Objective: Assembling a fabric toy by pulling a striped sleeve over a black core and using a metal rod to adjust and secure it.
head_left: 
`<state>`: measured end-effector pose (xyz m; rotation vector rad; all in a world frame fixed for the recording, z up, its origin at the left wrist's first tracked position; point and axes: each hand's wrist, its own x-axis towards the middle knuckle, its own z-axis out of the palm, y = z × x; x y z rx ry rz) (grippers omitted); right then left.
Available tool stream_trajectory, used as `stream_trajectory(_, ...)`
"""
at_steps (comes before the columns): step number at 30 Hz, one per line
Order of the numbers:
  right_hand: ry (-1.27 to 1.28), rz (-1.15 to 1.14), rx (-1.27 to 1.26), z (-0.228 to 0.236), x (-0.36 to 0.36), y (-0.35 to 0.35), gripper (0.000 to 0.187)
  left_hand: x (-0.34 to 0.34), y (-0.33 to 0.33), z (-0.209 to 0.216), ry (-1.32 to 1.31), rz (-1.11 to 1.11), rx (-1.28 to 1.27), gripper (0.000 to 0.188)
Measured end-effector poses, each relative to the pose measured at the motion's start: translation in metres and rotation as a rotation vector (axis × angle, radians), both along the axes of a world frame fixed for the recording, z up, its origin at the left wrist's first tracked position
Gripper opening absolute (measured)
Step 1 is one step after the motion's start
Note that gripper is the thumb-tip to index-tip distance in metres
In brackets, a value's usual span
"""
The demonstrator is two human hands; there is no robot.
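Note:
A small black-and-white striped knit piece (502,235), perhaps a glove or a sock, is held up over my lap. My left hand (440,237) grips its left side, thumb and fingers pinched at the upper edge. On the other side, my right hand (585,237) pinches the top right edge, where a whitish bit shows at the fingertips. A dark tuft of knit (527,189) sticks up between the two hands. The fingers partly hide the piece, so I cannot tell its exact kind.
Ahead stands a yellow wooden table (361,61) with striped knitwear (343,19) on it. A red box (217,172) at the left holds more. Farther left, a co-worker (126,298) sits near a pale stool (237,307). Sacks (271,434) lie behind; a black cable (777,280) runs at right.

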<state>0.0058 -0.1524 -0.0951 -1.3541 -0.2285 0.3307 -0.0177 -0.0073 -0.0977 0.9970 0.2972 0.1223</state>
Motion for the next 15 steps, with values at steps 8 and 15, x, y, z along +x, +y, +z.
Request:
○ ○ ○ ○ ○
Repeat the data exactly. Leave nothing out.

TASK OUTPUT =
Objective: Assembling a fabric toy by pulling a striped sleeve over a black core and using a metal rod to adjust and secure it.
head_left: 
`<state>`: measured end-effector pose (xyz m; rotation vector rad; all in a world frame fixed for the recording, z up, its origin at the left wrist's first tracked position; point and axes: each hand's wrist, its own x-axis towards the middle knuckle, its own z-axis out of the palm, y = z × x; x y z rx ry rz) (grippers omitted); right then left.
Available tool stream_trajectory, used as `stream_trajectory(_, ...)`
"""
at_steps (comes before the columns): step number at 30 Hz, one per line
Order of the numbers:
  right_hand: ry (-1.27 to 1.28), rz (-1.15 to 1.14), rx (-1.27 to 1.26), z (-0.228 to 0.236), x (-0.36 to 0.36), y (-0.35 to 0.35), gripper (0.000 to 0.187)
  left_hand: x (-0.34 to 0.34), y (-0.33 to 0.33), z (-0.209 to 0.216), ry (-1.32 to 1.31), rz (-1.11 to 1.11), rx (-1.28 to 1.27), gripper (0.000 to 0.188)
Measured end-effector poses, each relative to the pose measured at the motion's start: translation in metres and rotation as a rotation vector (axis × angle, radians), both along the axes of a world frame fixed for the recording, z up, its origin at the left wrist's first tracked position
Gripper opening absolute (measured)
Step 1 is one step after the motion's start
Note that gripper is the thumb-tip to index-tip distance in metres
In brackets, a value's usual span
"""
The demonstrator is two human hands; there is no robot.
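Note:
A small black-and-white striped knit piece (502,235), perhaps a glove or a sock, is held up over my lap. My left hand (440,237) grips its left side, thumb and fingers pinched at the upper edge. On the other side, my right hand (585,237) pinches the top right edge, where a whitish bit shows at the fingertips. A dark tuft of knit (527,189) sticks up between the two hands. The fingers partly hide the piece, so I cannot tell its exact kind.
Ahead stands a yellow wooden table (361,61) with striped knitwear (343,19) on it. A red box (217,172) at the left holds more. Farther left, a co-worker (126,298) sits near a pale stool (237,307). Sacks (271,434) lie behind; a black cable (777,280) runs at right.
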
<state>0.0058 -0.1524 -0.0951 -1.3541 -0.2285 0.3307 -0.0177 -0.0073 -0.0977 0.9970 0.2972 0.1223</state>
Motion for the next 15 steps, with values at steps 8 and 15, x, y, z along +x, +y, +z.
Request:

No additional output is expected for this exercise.